Python SDK for reading and writing signals to Clarify.
Project description
PyClarify
PyClarify helps users of Clarify to easily read, write and manipulate data in Clarify.
- Data scientists can easily filter data, convert it to pandas with our built in methods, and write results back.
- System integrators can set up pipelines for automatic streaming of data, and update labels on the fly.
Useful tutorials and documentation
- PyClarify SDK
- PyClarify documentation
- Clarify Developer documentation
- Basic tutorial on using Python with Clarify
Prerequisites
In order to start using the Python SDK, you need
- To know a bit of Python. For a refresher, see the Official Python tutorial.
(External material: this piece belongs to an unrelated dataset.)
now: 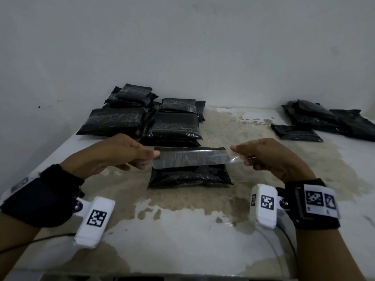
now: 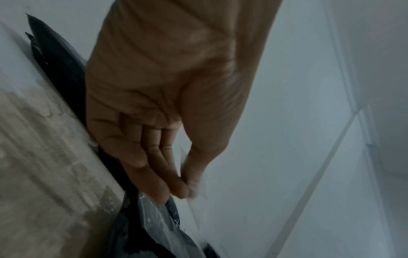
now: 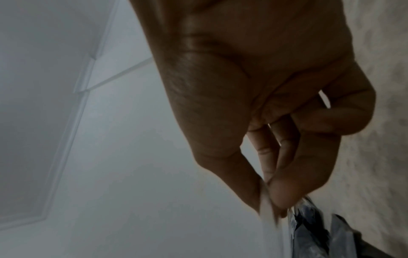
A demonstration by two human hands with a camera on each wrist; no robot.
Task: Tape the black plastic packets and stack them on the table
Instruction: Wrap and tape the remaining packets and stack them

- Python3 (>= 3.7) and pip.
- Credentials from a Clarify integration. See the introduction notebook for a complete introduction.
Where to get it
The source code is currently hosted on GitHub at: https://github.com/clarify/pyclarify
Binary installers for the latest released version are available at the Python Package Index (PyPI).
# PyPI install
pip install pyclarify
Dependencies
- requests - The most used (and trusted) HTTP library.
- Pydantic - Allowing for strict typing and data validation.
- Typing Extensions - Brings the typing use of new type system features on older Python versions, allowing us to support python 3.7+.
Interact with Clarify
PyClarify provides a fast and easy way to interact with Clarify.
The Client
class takes as an argument the path of your credentials in string format, which should always be the first step when starting to interact with PyClarify.
For information about the Clarify Developer documentation click here.
Quickstart
We recommend using Google Colab to quickly learn how to interact with Clarify using Python. We have created an interactive introduction tutorial where you will learn all the basics to get you started.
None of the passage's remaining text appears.